● TASK ITEM: Omit each picture as you copy the entries exactly.

(RAW DATA begins)

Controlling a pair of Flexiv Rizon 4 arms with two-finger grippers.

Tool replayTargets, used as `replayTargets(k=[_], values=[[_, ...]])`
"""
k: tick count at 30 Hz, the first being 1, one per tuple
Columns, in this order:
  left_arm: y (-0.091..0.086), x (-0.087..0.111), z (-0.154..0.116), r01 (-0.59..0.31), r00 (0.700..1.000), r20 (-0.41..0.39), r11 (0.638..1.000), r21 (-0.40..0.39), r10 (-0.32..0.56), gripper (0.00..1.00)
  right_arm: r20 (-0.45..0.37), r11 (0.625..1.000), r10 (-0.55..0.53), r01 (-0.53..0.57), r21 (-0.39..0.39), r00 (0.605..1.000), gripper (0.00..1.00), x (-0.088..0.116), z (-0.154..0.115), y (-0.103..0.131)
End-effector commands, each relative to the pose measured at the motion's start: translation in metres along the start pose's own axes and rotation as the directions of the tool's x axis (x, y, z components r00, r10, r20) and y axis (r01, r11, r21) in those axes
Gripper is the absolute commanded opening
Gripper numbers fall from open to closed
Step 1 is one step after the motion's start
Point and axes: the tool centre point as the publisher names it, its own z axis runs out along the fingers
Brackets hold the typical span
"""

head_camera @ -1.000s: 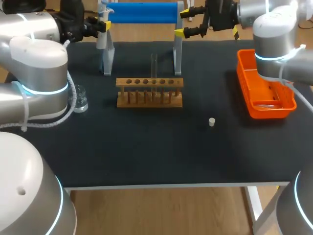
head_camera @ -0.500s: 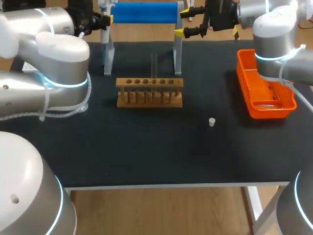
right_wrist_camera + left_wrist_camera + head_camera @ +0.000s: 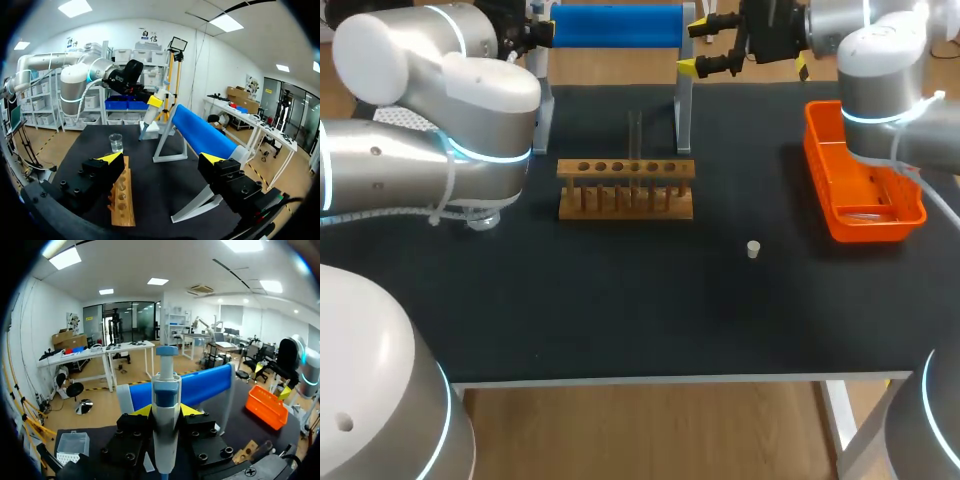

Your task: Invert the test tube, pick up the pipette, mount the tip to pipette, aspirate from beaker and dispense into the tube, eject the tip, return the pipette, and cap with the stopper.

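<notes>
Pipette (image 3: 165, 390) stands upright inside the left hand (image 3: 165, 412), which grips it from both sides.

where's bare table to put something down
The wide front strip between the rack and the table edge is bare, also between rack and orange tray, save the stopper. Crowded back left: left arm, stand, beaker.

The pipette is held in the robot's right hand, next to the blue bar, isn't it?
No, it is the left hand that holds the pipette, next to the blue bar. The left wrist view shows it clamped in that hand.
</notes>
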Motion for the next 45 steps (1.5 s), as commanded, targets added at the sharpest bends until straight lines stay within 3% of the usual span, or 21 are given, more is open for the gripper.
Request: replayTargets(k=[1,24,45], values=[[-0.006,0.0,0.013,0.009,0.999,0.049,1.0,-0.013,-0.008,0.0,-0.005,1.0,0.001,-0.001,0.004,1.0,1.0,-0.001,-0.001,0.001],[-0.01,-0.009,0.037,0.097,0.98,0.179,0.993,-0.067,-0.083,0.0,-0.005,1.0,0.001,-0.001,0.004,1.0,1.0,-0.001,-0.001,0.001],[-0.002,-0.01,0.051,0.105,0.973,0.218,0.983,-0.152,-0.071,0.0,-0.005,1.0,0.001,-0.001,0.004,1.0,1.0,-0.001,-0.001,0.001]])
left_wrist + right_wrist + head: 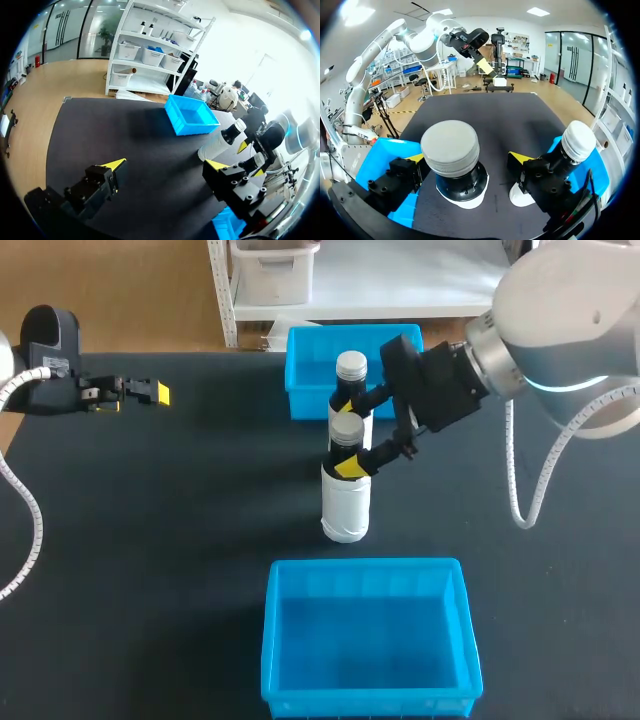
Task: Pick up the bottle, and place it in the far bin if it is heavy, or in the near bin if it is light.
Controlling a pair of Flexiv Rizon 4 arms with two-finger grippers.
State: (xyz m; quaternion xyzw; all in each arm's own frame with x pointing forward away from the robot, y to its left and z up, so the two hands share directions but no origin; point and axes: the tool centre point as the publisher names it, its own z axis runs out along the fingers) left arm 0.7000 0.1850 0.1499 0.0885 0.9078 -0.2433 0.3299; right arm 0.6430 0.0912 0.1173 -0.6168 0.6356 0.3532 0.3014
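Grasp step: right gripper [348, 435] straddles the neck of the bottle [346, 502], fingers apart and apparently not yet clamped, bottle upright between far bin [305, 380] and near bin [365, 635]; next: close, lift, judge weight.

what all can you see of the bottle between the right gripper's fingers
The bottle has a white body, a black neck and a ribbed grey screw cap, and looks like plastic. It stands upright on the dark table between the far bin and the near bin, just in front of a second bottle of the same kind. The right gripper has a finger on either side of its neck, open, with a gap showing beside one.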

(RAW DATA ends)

● TASK RESPONSE:
Controlling a pair of Flexiv Rizon 4 arms with two-finger grippers.

Tool replayTargets, used as `replayTargets(k=[_], values=[[_, ...]])`
"""
k: tick count at 30 Hz, the first being 1, one per tuple
Columns, in this order:
  left_arm: y (-0.091..0.086), x (-0.087..0.111), z (-0.154..0.116), r01 (-0.59..0.31), r00 (0.700..1.000), r20 (-0.41..0.39), r11 (0.638..1.000), r21 (-0.40..0.39), r10 (-0.32..0.56), gripper (0.00..1.00)
  right_arm: r20 (-0.45..0.37), r11 (0.625..1.000), r10 (-0.55..0.53), r01 (-0.53..0.57), r21 (-0.39..0.39), r00 (0.605..1.000), gripper (0.00..1.00), x (-0.088..0.116), z (-0.154..0.115), y (-0.103..0.131)
End-effector commands, each relative to the pose measured at the motion's start: translation in metres along the start pose's own axes and rotation as the directions of the tool's x axis (x, y, z components r00, r10, r20) and y axis (r01, r11, r21) in those axes
Gripper is the absolute commanded opening
Gripper numbers fall from open to closed
Step 1 is one step after the motion's start
Point and axes: the tool centre point as the publisher names it, its own z axis runs out along the fingers
Brackets hold the typical span
"""

head_camera @ -1.000s: 
head_camera @ -0.500s: 
right_wrist_camera + left_wrist_camera + head_camera @ +0.000s: 

Your task: Invert the test tube, pick up the pipette, mount the tip to pipette, aspirate from beaker and dispense into the tube, eject the tip, return the pipette, and cap with the stopper.

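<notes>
Pipette (image 3: 165, 390) stands upright inside the left hand (image 3: 165, 412), which grips it from both sides.

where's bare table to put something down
The wide front strip between the rack and the table edge is bare, also between rack and orange tray, save the stopper. Crowded back left: left arm, stand, beaker.

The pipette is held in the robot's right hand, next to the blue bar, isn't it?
No, it is the left hand that holds the pipette, next to the blue bar. The left wrist view shows it clamped in that hand.
</notes>
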Motion for the next 45 steps (1.5 s), as commanded, targets added at the sharpest bends until straight lines stay within 3% of the usual span, or 21 are given, more is open for the gripper.
Request: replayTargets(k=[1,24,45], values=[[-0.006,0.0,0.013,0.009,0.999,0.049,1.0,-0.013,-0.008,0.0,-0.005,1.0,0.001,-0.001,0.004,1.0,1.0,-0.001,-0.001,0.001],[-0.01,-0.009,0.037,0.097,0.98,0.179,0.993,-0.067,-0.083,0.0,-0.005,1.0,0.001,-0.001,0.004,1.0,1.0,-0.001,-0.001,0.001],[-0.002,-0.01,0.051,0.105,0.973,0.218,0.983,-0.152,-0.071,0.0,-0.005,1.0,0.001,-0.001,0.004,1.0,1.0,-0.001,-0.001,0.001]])
left_wrist + right_wrist + head: 
Task: Pick up the bottle, and place it in the far bin if it is heavy, or in the near bin if it is light.
Controlling a pair of Flexiv Rizon 4 arms with two-finger grippers.
State: (xyz m; quaternion xyzw; all in each arm's own frame with x pointing forward away from the robot, y to its left and z up, so the two hands share directions but no origin; point and axes: the tool centre point as the publisher names it, its own z axis runs out along the fingers) left arm 0.7000 0.1850 0.1499 0.0885 0.9078 -0.2433 0.3299; right arm 0.6430 0.0912 0.1173 -0.6168 0.6356 0.3532 0.3014
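Grasp step: right gripper [348, 435] straddles the neck of the bottle [346, 502], fingers apart and apparently not yet clamped, bottle upright between far bin [305, 380] and near bin [365, 635]; next: close, lift, judge weight.

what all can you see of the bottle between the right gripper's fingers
The bottle has a white body, a black neck and a ribbed grey screw cap, and looks like plastic. It stands upright on the dark table between the far bin and the near bin, just in front of a second bottle of the same kind. The right gripper has a finger on either side of its neck, open, with a gap showing beside one.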

With that, the output is done.